In the Unix market, the emergence of Linux will drive the operating systems market to consolidate to the three major variants — IBM AIX, Sun Solaris and HP-UX, says Gartner Inc.
Gartner hardware analyst Matthew Boon told an audience of about 80 people in Auckland last week that a “significant proportion” of server revenue will be on Linux by 2006.
“However, it won’t be taking a lot of market share away from Unix. The main threat will be to low-end Windows, particularly edge of the network. By 2006 we’ll start to see some mid-range and even enterprise deployments of Linux.”
Boon thinks Linux will be Unix’s savior; Windows would otherwise take over the market totally.
“Linux will hold Windows at bay and there will be enough room for the other three. Windows will grow but not as significantly as it would have if Linux hadn’t been around.”
Boon says a Gartner survey two years ago asked users if they thought Linux had the same capabilities as other mainstream operating systems. Positive responses were very low. This year 40 percent of responses said Linux has the same capabilities. The downside for Linux is that while it will challenge Windows at the low end, future releases of Windows .Net will start to impede Linux’s gains in the enterprise, says Boon.

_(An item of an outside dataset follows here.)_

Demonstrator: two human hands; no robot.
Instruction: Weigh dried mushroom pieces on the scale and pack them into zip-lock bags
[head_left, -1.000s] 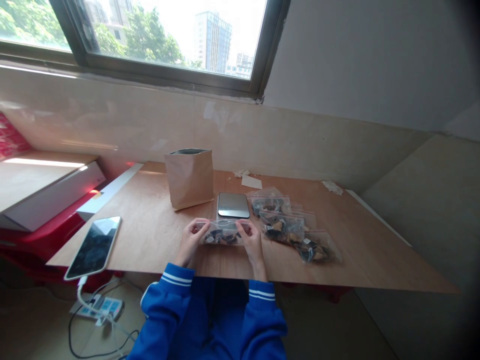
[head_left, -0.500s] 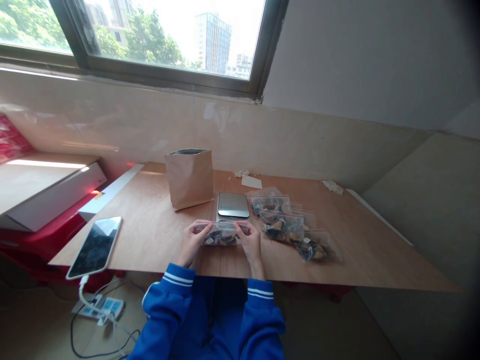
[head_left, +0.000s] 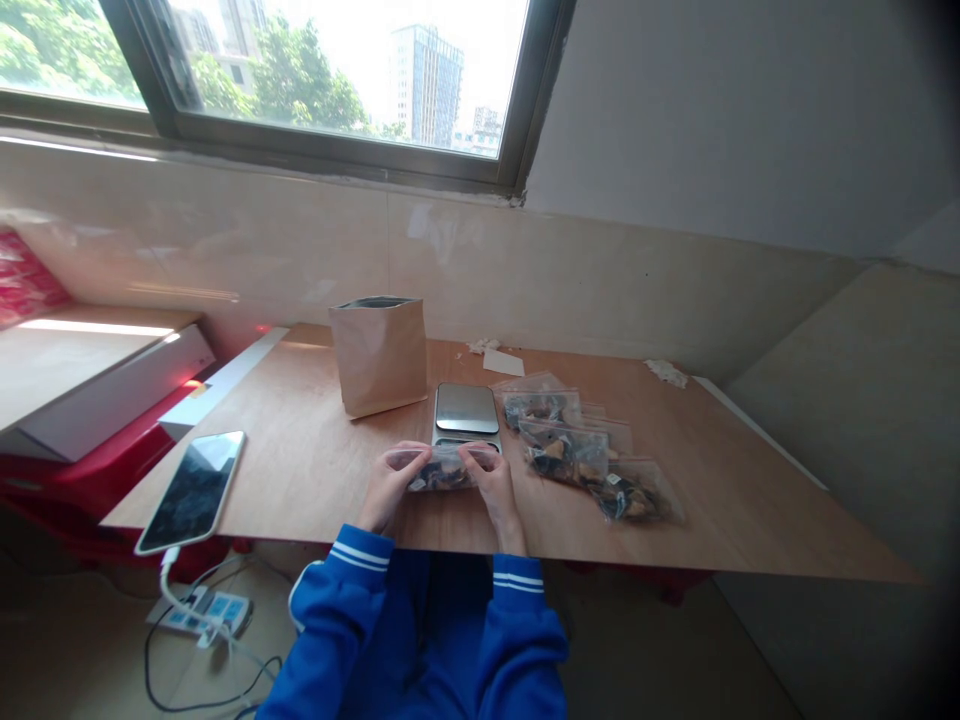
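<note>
clear zip bag [head_left: 448, 472], dark chunks [head_left: 442, 478], held by L hand [head_left: 388, 487], R hand [head_left: 493, 484]

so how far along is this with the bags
Several filled zip bags of dark and tan pieces already lie to the right. In hand, the left hand and right hand pinch one more bag by its top edge. Seemingly left: the kraft pouch stands open, and the digital scale is bare.
</note>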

On the hardware side, a shift is likely towards a modular component-style architecture for servers. “Look at server blades (a server on a card), which are just at the top of the hype curve now but will become generally accepted over the next 24 months,” says Boon.
The future of servers is as an on-demand virtual resource utility, according to Gartner.
“This will be the next push from vendors; servers will become a utility such as power or water. It’s quite a way to go but it’s technology that vendors are striving to offer moving down the track.”